>>>

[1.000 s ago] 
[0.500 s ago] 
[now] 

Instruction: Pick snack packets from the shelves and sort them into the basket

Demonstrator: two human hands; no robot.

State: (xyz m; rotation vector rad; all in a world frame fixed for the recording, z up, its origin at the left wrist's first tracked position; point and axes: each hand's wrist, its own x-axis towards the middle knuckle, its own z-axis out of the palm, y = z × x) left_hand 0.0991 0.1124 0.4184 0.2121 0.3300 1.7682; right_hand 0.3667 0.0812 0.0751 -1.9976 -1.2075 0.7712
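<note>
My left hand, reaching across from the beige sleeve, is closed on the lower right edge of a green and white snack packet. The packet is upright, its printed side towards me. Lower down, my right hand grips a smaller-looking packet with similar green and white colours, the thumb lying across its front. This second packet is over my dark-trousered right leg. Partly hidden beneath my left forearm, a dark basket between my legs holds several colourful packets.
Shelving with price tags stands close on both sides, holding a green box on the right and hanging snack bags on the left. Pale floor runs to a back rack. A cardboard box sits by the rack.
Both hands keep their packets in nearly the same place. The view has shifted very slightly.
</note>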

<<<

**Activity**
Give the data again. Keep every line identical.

**Your solution**
[1.000 s ago] 
[0.500 s ago] 
[now] 

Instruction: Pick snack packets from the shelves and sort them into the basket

Demonstrator: two human hands; no robot.

State: (xyz m; rotation vector rad; all in a world frame fixed for the recording, z up, its origin at the left wrist's first tracked position; point and axes: each hand's wrist, its own x-axis towards the middle knuckle, its own z-axis out of the palm, y = z × x) left_hand 0.0991 0.1124 0.4184 0.2121 0.3300 1.7682; right_hand 0.3667 0.0812 0.0751 -1.9976 -1.2075 0.7712
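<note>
My left hand, reaching across from the beige sleeve, is closed on the lower right edge of a green and white snack packet. The packet is upright, its printed side towards me. Lower down, my right hand grips a smaller-looking packet with similar green and white colours, the thumb lying across its front. This second packet is over my dark-trousered right leg. Partly hidden beneath my left forearm, a dark basket between my legs holds several colourful packets.
Shelving with price tags stands close on both sides, holding a green box on the right and hanging snack bags on the left. Pale floor runs to a back rack. A cardboard box sits by the rack.
Both hands keep their packets in nearly the same place. The view has shifted very slightly.
</note>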

Nothing remains to add to the answer.